(Records drawn from a dataset)

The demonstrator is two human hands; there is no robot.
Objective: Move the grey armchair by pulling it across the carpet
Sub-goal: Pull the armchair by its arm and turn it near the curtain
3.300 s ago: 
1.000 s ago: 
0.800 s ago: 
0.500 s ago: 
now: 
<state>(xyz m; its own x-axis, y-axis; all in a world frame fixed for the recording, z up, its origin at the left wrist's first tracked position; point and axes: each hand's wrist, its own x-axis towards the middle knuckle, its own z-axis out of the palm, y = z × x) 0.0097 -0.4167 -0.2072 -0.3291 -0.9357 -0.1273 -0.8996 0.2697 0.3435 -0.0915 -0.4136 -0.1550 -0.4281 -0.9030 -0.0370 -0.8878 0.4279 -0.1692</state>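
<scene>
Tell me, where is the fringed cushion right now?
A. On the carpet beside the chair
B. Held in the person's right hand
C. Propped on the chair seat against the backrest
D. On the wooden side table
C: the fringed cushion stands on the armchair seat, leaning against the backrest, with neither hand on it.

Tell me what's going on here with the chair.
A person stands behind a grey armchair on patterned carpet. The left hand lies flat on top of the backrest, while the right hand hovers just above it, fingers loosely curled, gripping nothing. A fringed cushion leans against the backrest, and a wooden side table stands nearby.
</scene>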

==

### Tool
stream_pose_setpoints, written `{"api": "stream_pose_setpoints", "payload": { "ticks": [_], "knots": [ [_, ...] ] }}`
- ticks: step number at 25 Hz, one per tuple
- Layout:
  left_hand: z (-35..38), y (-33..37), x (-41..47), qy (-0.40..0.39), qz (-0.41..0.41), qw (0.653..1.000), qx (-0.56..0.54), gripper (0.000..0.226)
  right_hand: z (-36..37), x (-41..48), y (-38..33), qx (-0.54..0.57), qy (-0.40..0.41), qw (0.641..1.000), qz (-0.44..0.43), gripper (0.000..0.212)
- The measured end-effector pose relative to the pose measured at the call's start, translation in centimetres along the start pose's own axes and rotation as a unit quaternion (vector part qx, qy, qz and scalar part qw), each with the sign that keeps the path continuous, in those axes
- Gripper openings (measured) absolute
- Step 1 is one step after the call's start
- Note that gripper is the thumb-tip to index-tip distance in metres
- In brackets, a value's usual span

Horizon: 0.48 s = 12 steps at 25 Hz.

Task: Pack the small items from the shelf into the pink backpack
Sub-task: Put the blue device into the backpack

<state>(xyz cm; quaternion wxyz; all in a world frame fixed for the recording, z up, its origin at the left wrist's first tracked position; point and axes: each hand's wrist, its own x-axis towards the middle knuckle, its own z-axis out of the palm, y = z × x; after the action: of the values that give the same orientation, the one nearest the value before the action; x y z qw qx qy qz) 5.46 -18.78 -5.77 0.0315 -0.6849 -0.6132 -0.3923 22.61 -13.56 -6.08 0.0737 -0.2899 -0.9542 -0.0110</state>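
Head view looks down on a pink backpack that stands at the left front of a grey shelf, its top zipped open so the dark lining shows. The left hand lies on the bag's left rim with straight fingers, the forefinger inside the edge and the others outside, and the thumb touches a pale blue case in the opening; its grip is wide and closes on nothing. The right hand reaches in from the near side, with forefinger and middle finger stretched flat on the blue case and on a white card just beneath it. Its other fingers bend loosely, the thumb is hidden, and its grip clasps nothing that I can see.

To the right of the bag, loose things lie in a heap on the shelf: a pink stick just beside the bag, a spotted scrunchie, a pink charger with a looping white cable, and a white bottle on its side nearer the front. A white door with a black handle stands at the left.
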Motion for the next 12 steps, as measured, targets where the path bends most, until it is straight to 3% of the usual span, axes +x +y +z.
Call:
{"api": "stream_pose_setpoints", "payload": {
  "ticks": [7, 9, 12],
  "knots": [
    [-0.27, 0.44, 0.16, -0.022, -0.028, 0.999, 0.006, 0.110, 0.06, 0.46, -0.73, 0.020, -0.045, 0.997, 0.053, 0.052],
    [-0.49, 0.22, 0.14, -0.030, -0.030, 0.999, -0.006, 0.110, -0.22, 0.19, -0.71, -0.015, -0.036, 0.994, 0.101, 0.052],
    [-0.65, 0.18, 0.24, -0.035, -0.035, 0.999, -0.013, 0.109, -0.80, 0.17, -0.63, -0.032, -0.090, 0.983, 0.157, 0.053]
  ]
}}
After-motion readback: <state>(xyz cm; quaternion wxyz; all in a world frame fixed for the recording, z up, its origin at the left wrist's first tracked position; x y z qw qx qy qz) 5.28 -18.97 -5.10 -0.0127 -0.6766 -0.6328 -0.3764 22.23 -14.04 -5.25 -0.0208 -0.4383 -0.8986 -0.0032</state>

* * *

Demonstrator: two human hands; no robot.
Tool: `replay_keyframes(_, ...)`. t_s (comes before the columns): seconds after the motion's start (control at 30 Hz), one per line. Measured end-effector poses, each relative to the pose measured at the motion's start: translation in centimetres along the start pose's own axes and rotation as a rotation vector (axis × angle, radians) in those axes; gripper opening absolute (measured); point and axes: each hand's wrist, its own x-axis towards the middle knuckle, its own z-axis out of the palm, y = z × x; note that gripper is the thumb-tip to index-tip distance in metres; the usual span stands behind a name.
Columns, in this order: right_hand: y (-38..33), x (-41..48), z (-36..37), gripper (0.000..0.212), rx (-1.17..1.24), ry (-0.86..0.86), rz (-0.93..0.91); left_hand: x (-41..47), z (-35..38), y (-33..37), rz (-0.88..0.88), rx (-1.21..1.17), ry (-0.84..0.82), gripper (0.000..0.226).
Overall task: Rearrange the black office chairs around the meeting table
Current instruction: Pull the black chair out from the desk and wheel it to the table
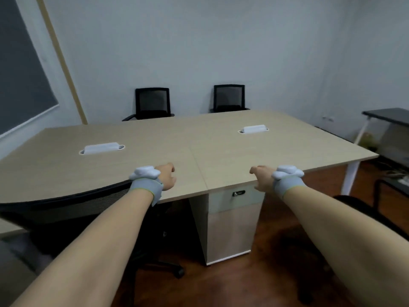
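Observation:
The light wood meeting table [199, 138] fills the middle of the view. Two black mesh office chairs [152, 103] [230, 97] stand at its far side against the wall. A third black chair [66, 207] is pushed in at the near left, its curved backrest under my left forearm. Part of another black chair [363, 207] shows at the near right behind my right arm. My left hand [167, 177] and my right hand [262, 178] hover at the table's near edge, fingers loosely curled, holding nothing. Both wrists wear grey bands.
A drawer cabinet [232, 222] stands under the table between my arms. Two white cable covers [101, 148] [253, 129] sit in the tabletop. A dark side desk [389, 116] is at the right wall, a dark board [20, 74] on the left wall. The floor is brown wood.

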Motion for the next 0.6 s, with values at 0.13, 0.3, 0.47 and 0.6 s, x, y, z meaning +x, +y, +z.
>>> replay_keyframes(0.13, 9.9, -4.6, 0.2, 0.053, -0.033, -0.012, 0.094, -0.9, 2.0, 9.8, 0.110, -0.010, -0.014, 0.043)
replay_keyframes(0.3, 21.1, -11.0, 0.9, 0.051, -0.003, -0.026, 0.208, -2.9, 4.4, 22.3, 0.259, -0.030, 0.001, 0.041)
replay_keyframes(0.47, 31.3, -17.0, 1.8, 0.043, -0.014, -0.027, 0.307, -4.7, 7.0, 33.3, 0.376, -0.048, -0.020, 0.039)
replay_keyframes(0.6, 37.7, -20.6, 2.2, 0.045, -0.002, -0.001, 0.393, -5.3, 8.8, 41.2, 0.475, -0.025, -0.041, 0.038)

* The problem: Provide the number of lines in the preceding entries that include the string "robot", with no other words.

* Solution for this exercise: 2